As currently implemented, runloop's logic is fixed: It waits for a message to arrive, passes it on to an optional accelerator table, translates, and dispatches it. That works for a wide range of applications, but doesn't quite address a number common scenarios, namely the following three:

  1. A dialog-like window with automatic keyboard navigation.

    There's a hidden gem (?) in the Windows API, that gives you standard keyboard navigation for free: IsDialogMessageW. But it has to be called in your message loop (and it's a bit involved, too). That would be nice to have (if child window creation os on the road map).

  2. A UI thread that waits on messages and synchronization primitives.

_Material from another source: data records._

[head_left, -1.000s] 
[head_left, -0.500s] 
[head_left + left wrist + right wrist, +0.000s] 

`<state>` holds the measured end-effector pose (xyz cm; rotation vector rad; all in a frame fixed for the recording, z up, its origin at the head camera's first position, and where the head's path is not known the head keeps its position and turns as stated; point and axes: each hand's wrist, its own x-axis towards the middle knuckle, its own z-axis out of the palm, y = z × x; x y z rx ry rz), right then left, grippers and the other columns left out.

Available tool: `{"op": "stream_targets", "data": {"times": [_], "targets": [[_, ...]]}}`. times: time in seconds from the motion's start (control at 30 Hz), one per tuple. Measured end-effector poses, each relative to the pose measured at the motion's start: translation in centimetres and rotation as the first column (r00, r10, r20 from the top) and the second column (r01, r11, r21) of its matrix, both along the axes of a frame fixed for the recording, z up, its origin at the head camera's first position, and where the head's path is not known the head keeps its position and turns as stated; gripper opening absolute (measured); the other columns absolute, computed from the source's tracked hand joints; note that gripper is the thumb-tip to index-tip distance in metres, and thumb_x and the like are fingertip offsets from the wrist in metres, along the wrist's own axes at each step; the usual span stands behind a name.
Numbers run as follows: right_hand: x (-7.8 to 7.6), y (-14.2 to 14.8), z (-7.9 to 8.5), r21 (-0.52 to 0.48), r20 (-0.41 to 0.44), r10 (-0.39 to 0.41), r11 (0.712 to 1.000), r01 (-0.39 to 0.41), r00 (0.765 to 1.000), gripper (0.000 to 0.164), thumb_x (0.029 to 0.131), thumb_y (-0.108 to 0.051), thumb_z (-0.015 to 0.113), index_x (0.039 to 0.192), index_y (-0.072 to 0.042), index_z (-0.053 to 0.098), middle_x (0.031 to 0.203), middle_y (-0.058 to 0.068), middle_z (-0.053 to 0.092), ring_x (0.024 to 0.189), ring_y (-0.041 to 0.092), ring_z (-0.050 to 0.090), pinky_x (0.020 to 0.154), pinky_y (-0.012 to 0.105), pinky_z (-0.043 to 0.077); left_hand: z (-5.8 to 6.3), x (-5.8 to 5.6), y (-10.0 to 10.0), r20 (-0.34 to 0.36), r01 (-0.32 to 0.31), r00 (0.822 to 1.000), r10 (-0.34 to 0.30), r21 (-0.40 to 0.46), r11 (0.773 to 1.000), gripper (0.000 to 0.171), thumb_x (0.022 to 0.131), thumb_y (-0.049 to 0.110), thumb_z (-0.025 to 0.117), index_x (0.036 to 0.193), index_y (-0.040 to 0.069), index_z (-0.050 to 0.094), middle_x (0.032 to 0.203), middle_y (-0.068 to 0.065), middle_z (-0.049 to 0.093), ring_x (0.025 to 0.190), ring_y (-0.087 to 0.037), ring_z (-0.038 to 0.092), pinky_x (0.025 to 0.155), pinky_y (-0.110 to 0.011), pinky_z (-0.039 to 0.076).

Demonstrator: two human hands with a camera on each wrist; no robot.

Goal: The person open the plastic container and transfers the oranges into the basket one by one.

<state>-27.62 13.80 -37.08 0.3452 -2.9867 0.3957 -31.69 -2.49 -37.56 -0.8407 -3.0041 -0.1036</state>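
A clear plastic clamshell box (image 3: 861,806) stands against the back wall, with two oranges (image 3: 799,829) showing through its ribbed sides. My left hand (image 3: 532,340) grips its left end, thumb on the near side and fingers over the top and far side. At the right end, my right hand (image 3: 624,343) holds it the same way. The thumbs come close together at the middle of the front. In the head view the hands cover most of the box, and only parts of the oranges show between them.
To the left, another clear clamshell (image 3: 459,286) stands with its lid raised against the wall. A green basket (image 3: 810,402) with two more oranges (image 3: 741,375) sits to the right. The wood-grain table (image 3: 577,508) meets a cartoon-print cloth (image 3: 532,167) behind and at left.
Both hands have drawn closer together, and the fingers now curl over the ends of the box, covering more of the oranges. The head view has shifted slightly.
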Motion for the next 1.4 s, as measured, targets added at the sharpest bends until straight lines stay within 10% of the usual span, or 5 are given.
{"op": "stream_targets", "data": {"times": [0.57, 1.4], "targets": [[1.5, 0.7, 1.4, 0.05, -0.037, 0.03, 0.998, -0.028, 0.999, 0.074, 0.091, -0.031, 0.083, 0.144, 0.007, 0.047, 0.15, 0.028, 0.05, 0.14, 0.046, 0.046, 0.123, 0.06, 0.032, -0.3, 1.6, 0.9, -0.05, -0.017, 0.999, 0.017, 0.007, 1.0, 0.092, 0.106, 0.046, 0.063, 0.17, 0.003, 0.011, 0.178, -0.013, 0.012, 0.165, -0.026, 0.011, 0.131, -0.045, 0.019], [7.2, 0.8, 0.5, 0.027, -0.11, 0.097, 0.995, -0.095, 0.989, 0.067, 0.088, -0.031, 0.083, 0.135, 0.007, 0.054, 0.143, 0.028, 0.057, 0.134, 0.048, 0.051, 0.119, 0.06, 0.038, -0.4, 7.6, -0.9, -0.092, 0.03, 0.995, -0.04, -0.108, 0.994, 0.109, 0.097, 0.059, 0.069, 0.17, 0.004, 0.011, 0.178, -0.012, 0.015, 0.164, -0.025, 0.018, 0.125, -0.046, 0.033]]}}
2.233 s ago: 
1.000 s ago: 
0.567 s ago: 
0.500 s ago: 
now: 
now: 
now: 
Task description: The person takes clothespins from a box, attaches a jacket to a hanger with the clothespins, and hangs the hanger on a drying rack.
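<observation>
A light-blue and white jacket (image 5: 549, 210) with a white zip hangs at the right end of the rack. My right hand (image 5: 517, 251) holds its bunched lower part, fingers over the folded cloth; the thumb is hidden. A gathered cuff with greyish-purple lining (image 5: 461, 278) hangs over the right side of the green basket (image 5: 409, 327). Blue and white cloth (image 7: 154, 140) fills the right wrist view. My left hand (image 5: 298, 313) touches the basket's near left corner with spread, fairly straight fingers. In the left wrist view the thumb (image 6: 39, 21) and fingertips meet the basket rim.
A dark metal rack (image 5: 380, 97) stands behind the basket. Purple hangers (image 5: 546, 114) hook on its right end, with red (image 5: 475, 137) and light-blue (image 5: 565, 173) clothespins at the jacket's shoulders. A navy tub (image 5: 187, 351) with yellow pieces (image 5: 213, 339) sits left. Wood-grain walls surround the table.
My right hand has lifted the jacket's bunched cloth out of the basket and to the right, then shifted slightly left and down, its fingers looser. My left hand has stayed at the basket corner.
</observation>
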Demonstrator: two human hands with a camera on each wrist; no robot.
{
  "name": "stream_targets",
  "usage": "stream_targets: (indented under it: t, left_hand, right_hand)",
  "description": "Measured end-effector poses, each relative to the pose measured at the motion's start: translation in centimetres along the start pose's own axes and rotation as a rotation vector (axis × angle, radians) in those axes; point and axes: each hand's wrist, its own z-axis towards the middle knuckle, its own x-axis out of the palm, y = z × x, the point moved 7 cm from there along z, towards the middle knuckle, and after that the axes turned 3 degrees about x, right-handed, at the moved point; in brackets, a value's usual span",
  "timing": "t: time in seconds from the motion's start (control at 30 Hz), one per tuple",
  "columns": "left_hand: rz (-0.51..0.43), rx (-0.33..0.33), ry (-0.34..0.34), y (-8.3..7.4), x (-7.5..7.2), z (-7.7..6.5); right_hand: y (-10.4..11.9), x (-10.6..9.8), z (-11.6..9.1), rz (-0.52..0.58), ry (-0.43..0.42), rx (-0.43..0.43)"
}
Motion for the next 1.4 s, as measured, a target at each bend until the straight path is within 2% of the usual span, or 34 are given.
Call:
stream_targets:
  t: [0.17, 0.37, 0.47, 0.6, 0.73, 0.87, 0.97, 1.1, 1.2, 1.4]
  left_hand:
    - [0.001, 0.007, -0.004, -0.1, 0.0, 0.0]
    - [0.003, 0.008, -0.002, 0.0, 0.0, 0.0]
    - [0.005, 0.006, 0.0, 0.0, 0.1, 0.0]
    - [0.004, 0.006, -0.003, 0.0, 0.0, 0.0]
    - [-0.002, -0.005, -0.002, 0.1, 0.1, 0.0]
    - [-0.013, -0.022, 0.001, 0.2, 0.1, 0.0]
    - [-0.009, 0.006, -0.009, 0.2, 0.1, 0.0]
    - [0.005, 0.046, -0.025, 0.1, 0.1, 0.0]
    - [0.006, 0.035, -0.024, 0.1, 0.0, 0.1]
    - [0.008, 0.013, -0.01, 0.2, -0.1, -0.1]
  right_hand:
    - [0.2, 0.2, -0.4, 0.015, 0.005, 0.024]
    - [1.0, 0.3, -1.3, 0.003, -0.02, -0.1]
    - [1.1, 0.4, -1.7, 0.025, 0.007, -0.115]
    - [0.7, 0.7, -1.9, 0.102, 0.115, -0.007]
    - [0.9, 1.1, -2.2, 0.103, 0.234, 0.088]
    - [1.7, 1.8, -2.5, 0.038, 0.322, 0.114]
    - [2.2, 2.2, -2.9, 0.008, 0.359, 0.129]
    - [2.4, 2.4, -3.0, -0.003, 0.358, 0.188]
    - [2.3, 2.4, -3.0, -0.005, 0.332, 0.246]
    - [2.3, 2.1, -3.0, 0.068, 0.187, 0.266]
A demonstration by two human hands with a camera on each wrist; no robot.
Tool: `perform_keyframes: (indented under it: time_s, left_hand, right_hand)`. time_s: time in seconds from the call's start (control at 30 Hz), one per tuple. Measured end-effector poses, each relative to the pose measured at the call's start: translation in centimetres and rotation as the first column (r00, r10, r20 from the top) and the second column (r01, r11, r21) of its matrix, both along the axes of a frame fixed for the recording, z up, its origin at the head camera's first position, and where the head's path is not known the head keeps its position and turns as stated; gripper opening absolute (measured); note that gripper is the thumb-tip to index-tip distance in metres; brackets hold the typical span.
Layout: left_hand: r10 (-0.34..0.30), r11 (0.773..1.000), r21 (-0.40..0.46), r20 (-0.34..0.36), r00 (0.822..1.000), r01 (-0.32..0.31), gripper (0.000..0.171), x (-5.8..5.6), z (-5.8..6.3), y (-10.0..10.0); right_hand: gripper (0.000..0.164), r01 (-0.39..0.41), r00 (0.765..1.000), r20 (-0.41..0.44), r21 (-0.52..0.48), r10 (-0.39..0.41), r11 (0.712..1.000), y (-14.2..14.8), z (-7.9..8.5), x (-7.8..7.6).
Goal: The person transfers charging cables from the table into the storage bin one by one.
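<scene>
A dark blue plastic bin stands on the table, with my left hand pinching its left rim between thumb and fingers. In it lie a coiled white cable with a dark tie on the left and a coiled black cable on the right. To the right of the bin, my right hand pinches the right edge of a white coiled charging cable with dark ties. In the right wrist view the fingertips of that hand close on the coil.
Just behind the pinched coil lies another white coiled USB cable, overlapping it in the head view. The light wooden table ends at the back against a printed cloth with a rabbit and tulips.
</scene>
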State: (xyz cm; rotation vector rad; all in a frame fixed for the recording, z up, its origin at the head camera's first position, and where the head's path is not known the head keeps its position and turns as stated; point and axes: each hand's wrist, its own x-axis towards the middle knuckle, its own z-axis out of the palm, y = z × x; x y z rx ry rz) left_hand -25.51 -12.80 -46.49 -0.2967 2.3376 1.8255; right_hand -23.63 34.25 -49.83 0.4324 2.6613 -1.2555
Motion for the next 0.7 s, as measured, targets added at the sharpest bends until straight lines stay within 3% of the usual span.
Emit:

    MsgWaitForMultipleObjects and MsgWaitForMultipleObjectsEx allow clients to fire off asynchronous operations and have them deliver status updates onto the UI thread. This is a common scenario, e.g. when using overlapped I/O. Again, this needs to be implemented in the message loop.

  3. A game-like loop with idle processing.

    The canonical message loop for games constantly polls for messages, and then moves on to do other calculations when the current batch of messages has been processed. In C this looks something like this:

    while (true) {
        while (PeekMessageW(&msg, NULL, 0, 0, PM_REMOVE)) {
            TranslateMessage(&msg);
            DispatchMessageW(&msg);
        }
        // Perform other calculations
    }

    This scenario also isn't covered by runloop as currently implemented.

Though I don't have an immediate need for any of the above, I can see myself running into one of those limitations soon(-ish). Does this sound like something, that could be implemented in a future revision of this crate?